DIRECTIONS =>
Only part of the listing is needed, namely the lines from its start through the line with "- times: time", and they should be retyped exactly.

COLLECTED DATA =>
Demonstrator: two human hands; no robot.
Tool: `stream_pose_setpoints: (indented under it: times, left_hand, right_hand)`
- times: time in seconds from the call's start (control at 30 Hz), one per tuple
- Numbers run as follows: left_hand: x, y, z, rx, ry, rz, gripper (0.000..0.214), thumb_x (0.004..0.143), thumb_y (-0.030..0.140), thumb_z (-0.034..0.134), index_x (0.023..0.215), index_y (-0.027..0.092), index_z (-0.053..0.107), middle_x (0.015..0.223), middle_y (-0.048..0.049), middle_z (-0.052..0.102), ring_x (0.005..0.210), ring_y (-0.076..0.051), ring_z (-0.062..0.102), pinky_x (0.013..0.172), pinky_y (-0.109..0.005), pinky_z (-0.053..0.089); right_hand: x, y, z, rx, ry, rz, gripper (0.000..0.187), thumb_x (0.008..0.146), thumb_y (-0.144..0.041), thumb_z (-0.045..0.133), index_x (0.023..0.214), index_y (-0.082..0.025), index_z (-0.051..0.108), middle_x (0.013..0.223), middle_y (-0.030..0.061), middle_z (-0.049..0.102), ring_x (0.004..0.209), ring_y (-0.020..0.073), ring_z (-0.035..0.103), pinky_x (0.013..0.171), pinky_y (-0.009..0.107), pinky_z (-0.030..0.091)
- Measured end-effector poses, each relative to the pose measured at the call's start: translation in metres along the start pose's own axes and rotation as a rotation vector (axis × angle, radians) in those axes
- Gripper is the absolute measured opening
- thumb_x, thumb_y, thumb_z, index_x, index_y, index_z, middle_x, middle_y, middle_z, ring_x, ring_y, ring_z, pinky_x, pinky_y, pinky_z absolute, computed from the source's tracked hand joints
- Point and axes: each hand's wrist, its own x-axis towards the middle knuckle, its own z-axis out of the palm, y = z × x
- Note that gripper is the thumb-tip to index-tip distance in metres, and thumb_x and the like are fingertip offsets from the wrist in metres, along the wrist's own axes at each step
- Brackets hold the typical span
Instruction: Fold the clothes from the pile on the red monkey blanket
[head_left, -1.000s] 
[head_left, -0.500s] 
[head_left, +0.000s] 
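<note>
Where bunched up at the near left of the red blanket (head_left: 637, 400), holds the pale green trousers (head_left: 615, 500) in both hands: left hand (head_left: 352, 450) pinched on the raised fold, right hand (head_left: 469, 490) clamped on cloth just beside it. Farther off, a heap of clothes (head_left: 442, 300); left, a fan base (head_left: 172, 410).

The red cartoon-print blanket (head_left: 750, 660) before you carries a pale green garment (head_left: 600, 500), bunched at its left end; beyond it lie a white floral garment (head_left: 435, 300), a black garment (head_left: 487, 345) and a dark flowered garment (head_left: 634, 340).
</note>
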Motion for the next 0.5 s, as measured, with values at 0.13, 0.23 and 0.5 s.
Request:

WRITTEN REPLY =>
Demonstrator: two human hands; no robot.
Tool: `stream_pose_setpoints: (indented under it: times, left_hand, right_hand)`
- times: time in seconds from the call's start (control at 30 Hz), one per tuple

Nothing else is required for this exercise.